Exercise objective: Print nothing but the lines below starting at the line that holds "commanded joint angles" and ending at the line that holds "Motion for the", including both, each exactly as written.

Supplied information:
▼
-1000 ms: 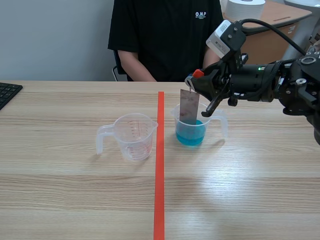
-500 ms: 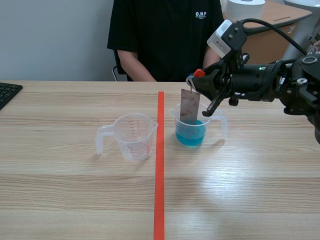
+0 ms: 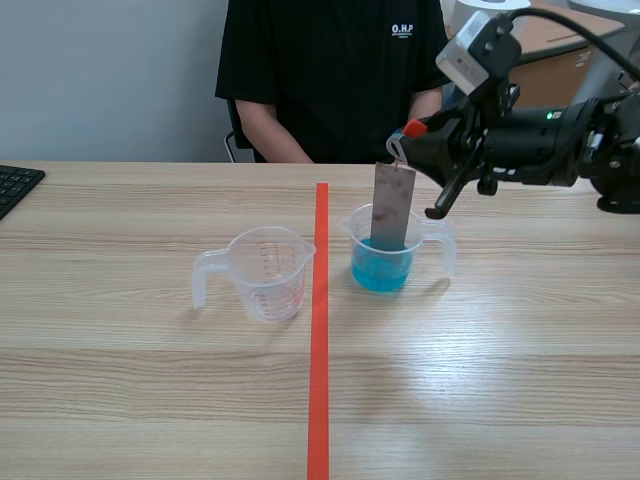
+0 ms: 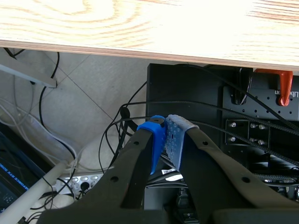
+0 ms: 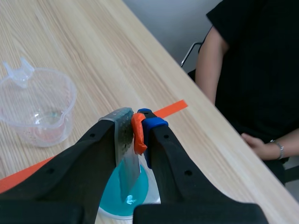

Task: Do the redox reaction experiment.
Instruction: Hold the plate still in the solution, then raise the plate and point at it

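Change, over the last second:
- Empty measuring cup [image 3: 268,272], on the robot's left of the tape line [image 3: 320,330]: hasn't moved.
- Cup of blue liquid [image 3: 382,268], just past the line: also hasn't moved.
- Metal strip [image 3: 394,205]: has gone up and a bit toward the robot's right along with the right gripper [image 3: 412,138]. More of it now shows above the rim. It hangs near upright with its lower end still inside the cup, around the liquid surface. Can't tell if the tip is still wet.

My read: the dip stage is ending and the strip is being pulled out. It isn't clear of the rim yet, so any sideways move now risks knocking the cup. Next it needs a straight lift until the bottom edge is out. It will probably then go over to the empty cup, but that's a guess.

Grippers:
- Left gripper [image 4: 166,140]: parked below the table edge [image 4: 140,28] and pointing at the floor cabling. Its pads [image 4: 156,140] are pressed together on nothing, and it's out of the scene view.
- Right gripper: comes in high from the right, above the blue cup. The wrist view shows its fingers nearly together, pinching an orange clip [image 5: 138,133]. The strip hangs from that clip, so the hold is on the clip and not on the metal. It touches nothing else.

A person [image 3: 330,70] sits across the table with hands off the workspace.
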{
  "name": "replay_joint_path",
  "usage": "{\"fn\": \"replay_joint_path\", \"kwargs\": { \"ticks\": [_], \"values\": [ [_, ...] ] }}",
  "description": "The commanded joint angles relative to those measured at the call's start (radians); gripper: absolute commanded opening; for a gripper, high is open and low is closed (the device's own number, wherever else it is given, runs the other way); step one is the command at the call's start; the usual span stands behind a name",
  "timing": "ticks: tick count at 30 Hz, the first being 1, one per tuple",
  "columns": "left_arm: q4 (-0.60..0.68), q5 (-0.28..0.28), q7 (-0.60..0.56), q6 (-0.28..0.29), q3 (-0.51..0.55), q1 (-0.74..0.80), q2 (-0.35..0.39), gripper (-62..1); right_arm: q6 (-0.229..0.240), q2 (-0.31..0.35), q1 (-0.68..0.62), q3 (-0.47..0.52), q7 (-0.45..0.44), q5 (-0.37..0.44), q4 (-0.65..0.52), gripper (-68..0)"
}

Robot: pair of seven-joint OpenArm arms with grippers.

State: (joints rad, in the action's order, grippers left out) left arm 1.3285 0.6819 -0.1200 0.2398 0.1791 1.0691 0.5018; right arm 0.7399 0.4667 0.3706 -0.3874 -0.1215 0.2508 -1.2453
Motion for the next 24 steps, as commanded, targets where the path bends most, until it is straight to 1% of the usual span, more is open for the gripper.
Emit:
{"fn": "replay_joint_path", "kwargs": {
  "ticks": [1, 12, 18, 21, 24],
  "values": [
    [0.013, 0.006, -0.01, 0.009, 0.001, 0.002, 0.006, -58.2, 0.006, 0.032, 0.023, 0.009, -0.004, 0.037, -0.052, -66.0],
    [0.013, 0.006, -0.01, 0.01, 0.001, 0.002, 0.005, -58.2, 0.006, 0.147, 0.023, 0.009, 0.127, 0.287, -0.254, -66.0],
    [0.013, 0.006, -0.01, 0.013, 0.001, 0.003, 0.009, -58.2, 0.006, 0.195, 0.023, 0.01, 0.182, 0.388, -0.324, -66.0],
    [0.013, 0.006, -0.01, 0.016, 0.001, 0.003, 0.027, -58.2, 0.006, 0.211, 0.023, 0.017, 0.207, 0.428, -0.349, -66.0],
    [0.014, 0.006, -0.011, 0.039, 0.001, -0.001, 0.077, -58.2, 0.006, 0.225, 0.023, 0.03, 0.233, 0.472, -0.368, -66.0]
  ]
}}
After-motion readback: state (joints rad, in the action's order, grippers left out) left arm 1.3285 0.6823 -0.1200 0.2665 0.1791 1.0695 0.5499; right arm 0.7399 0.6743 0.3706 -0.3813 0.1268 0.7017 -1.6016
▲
Answer area:
  "description": "The commanded joint angles relative to those measured at the call's start (radians); gripper: absolute commanded opening; for a gripper, high is open and low is closed (the device's own number, wherever else it is given, runs the other way); step one is the command at the call's start; the usual span stands behind a name",
  "timing": "ticks: tick count at 30 Hz, the first being 1, one per tuple",
  "columns": "left_arm: q4 (-0.60..0.68), q5 (-0.28..0.28), q7 (-0.60..0.56), q6 (-0.28..0.29), q3 (-0.51..0.55), q1 (-0.74..0.80), q2 (-0.35..0.39), gripper (-62..1); right_arm: q6 (-0.229..0.240), q2 (-0.31..0.35), q1 (-0.68..0.62), q3 (-0.47..0.52), q7 (-0.45..0.44), q5 (-0.37..0.44), q4 (-0.65..0.52), gripper (-68..0)"
}

Robot: pair of seven-joint OpenArm arms with grippers.

State: (joints rad, in the action's order, grippers left out) left arm 1.3285 0.6819 -0.1200 0.2398 0.1791 1.0691 0.5018; right arm 0.7399 0.4667 0.3706 -0.3874 -0.1215 0.2508 -1.2453
Motion for the next 24 steps, as commanded, targets where the path bends most, until it is straight to 1% of the usual span, more is open for the gripper.

This completes the output.